[Supplied data Boundary: Start]
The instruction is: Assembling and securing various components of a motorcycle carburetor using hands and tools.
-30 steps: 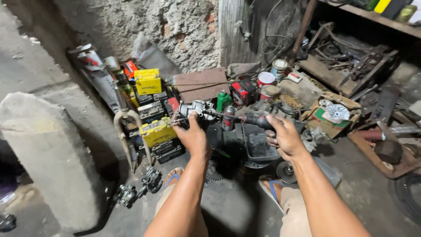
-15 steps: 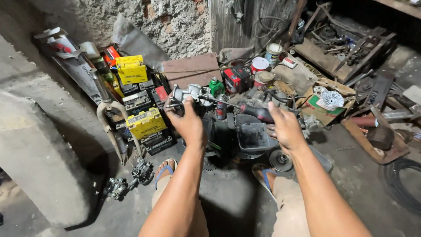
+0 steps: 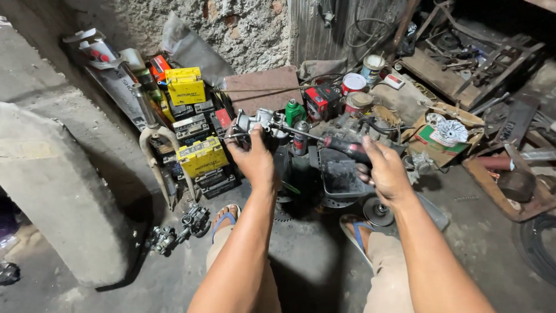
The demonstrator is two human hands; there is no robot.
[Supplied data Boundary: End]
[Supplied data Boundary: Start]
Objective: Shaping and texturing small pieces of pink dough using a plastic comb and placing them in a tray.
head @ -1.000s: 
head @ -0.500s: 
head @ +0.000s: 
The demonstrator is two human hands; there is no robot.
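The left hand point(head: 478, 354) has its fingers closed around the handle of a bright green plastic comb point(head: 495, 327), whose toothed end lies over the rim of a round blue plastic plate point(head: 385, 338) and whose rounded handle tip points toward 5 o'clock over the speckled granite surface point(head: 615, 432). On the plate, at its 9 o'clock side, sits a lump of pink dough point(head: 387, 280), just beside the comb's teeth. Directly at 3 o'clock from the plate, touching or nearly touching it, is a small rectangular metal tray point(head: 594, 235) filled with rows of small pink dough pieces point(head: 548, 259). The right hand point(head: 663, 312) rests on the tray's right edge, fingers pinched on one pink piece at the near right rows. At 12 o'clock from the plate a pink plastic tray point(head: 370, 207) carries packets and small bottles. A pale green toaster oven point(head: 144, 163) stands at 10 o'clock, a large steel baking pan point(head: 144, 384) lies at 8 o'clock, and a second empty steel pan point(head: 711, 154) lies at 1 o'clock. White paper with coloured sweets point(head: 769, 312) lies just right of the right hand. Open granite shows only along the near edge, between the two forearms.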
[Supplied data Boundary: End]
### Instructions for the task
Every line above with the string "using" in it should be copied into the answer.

### Answer to this problem
The instruction is: Assembling and securing various components of a motorcycle carburetor using hands and tools.
Objective: Shaping and texturing small pieces of pink dough using a plastic comb and placing them in a tray.

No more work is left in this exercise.